### Required work:
All lines of the material below that include the string "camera" are to be copied.
★ ★ ★ ★
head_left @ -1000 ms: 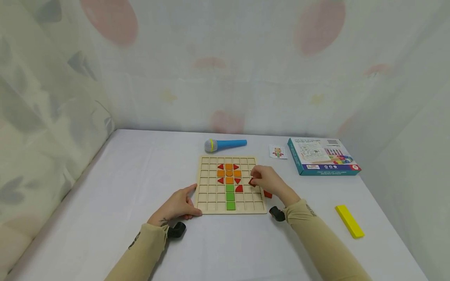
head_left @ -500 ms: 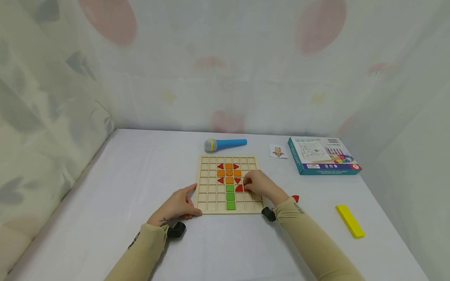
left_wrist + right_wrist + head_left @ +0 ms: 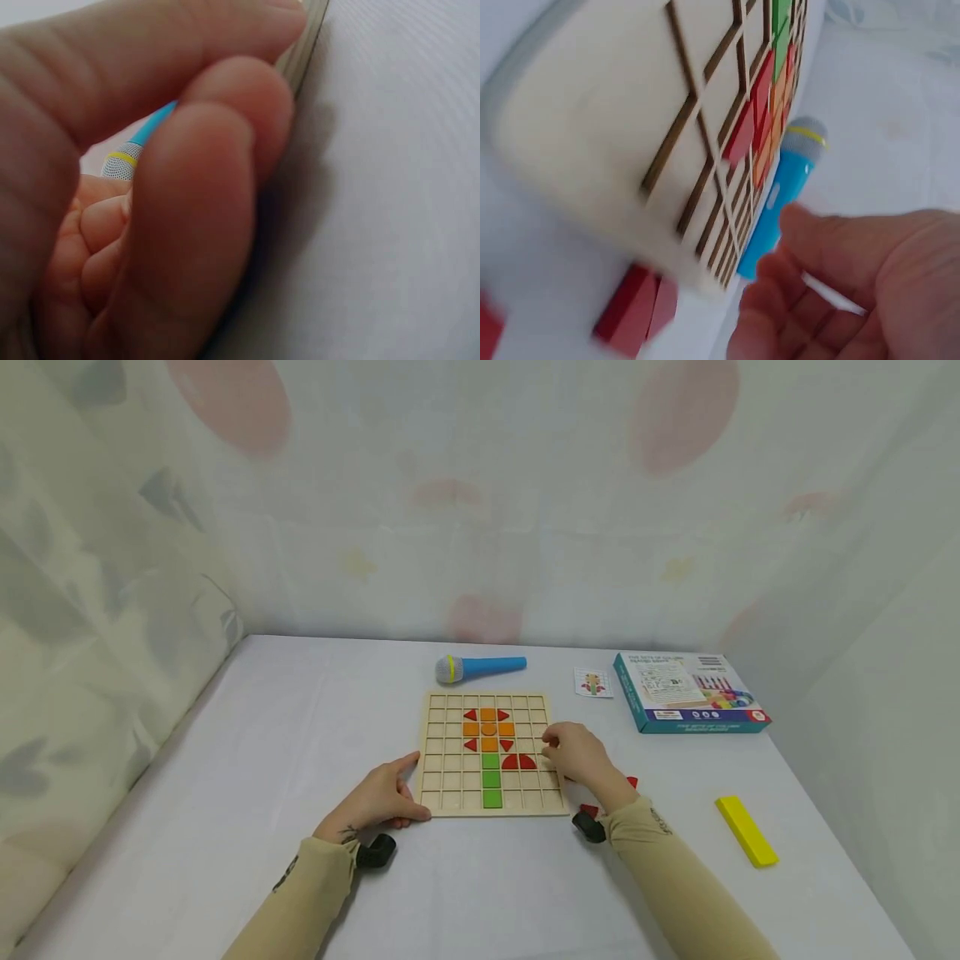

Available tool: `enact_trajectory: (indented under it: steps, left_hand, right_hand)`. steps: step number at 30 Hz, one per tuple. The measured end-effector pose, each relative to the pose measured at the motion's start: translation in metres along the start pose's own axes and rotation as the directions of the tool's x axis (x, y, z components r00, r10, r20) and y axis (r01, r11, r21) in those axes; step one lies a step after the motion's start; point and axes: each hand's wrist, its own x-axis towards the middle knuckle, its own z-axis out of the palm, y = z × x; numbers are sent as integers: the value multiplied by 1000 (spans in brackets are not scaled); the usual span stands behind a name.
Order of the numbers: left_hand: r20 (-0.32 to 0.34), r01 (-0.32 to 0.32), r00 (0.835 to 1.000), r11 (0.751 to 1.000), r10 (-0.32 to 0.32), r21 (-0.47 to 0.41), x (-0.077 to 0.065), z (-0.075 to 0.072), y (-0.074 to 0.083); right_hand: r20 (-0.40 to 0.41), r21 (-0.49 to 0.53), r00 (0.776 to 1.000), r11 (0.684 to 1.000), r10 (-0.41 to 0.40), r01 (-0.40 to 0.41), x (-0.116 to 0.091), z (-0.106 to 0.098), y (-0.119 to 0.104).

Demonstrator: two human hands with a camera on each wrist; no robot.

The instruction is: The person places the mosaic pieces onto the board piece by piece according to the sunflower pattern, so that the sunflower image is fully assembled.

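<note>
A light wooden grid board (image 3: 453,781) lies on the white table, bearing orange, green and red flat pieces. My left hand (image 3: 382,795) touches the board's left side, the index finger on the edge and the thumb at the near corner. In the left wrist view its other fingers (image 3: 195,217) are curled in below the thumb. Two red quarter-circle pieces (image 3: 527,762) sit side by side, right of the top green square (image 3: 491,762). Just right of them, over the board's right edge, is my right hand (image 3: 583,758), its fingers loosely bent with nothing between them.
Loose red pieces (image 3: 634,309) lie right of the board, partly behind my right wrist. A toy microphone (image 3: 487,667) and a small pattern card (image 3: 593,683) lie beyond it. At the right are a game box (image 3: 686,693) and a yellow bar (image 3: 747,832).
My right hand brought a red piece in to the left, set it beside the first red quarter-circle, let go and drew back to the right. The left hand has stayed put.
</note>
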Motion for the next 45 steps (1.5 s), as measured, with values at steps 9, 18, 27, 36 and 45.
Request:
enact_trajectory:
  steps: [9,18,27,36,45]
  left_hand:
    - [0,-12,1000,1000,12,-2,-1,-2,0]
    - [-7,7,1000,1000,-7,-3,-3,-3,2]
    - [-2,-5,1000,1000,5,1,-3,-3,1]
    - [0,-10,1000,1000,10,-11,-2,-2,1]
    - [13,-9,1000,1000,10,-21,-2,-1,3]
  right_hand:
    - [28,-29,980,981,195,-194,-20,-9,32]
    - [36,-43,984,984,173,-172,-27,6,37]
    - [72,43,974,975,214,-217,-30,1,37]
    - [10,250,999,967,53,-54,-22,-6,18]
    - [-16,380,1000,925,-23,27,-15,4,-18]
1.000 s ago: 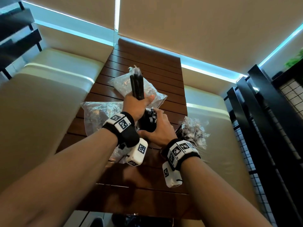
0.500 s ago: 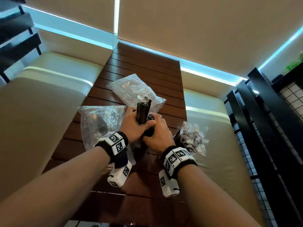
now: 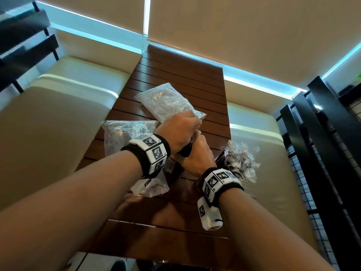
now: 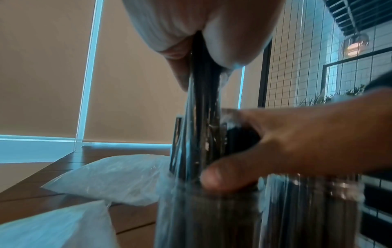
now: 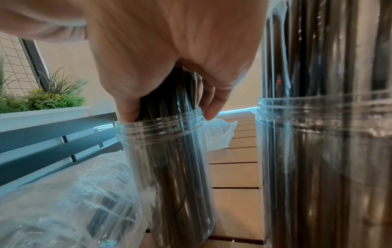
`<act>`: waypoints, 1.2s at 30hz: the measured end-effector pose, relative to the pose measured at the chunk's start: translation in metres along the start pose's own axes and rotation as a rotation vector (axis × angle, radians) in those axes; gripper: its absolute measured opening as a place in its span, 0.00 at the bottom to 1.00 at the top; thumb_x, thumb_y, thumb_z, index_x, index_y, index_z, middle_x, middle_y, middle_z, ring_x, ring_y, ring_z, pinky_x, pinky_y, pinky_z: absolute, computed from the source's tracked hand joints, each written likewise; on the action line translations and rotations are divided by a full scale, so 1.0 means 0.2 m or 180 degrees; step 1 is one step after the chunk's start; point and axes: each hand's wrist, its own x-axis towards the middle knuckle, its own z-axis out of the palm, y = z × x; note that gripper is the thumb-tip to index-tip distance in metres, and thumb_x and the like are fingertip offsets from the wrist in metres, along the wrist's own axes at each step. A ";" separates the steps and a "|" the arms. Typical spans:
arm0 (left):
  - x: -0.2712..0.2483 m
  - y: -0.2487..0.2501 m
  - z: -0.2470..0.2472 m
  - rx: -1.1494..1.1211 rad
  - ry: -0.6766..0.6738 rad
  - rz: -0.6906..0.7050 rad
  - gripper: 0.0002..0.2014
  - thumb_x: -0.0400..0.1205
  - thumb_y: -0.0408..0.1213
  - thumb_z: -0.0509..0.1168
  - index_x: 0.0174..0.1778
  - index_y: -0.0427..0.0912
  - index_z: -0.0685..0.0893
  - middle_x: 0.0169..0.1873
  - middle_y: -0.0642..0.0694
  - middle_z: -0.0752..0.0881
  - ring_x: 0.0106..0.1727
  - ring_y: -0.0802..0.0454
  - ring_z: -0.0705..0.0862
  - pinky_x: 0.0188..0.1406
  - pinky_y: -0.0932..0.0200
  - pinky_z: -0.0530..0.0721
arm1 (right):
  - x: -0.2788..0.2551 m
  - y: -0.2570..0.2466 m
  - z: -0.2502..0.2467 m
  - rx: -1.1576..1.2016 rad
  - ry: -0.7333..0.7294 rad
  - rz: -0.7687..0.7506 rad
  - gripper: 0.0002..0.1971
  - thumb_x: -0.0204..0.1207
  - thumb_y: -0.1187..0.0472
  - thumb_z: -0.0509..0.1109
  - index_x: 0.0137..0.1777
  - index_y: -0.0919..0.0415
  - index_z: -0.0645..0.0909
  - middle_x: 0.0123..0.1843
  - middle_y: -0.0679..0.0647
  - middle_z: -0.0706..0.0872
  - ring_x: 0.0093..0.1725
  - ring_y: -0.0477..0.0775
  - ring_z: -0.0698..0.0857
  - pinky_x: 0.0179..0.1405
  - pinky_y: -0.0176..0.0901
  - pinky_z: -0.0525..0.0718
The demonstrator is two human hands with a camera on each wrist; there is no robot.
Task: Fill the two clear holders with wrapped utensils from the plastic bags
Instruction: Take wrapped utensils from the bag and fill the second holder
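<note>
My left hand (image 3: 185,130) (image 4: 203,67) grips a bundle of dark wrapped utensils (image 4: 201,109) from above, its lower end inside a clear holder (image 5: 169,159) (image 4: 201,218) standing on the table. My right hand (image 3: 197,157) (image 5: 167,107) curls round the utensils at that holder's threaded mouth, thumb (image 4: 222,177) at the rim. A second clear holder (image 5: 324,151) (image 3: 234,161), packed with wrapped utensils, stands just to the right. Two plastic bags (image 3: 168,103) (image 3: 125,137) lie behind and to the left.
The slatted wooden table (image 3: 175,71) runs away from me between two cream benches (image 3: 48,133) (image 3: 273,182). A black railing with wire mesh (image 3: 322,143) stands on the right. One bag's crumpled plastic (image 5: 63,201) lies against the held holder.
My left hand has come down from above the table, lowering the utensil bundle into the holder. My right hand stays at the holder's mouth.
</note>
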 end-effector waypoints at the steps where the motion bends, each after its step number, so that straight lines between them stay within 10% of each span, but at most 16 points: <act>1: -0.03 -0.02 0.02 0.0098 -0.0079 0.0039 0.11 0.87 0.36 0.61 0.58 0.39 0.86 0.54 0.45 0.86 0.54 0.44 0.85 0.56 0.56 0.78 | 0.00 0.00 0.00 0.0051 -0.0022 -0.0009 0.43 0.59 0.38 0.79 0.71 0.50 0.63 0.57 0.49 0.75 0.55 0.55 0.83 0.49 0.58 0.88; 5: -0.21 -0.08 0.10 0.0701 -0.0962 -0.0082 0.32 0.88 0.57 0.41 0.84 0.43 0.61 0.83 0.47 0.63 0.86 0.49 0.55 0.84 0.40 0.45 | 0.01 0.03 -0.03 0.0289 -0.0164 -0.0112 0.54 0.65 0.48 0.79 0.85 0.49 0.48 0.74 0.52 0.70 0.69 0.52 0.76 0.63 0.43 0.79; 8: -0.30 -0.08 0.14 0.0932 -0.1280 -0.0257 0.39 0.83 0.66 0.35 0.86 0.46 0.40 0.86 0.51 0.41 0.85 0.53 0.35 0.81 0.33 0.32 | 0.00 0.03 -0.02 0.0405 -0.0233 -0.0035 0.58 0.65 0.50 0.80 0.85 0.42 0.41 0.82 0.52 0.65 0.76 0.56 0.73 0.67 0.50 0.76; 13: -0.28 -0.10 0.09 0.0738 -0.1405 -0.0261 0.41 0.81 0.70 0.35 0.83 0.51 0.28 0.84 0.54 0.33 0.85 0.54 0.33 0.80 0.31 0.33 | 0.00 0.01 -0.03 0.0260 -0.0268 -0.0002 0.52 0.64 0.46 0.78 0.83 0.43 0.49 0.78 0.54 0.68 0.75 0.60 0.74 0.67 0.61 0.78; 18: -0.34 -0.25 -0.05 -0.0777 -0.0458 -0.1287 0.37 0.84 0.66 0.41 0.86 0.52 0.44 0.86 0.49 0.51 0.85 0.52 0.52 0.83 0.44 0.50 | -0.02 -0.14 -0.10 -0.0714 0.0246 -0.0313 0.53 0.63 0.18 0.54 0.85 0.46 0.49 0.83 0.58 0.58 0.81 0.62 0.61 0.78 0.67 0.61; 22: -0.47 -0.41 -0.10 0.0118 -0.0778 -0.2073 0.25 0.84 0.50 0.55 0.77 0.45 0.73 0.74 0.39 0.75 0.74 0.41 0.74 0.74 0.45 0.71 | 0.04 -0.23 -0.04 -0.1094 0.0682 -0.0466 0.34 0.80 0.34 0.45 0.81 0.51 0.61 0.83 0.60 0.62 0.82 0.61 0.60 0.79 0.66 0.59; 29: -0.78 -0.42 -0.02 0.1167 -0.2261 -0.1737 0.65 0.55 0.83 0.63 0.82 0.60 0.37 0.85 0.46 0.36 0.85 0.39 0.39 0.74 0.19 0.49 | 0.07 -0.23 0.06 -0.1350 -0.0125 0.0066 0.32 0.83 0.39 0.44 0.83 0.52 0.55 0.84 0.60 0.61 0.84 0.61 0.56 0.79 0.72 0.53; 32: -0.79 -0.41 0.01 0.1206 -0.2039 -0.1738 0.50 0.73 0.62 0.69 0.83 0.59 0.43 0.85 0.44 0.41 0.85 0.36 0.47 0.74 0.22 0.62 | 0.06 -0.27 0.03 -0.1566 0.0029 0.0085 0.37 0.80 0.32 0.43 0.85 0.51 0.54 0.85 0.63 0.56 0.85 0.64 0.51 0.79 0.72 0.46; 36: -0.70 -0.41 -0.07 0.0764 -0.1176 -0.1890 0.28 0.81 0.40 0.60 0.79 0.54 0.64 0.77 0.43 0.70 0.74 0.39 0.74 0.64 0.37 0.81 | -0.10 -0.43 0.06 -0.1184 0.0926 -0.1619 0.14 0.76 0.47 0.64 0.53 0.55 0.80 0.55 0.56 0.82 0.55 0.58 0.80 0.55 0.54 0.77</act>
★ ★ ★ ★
### Response below:
Demonstrator: two human hands with a camera on each wrist; no robot.
The demonstrator is two human hands with a camera on each wrist; there is no robot.

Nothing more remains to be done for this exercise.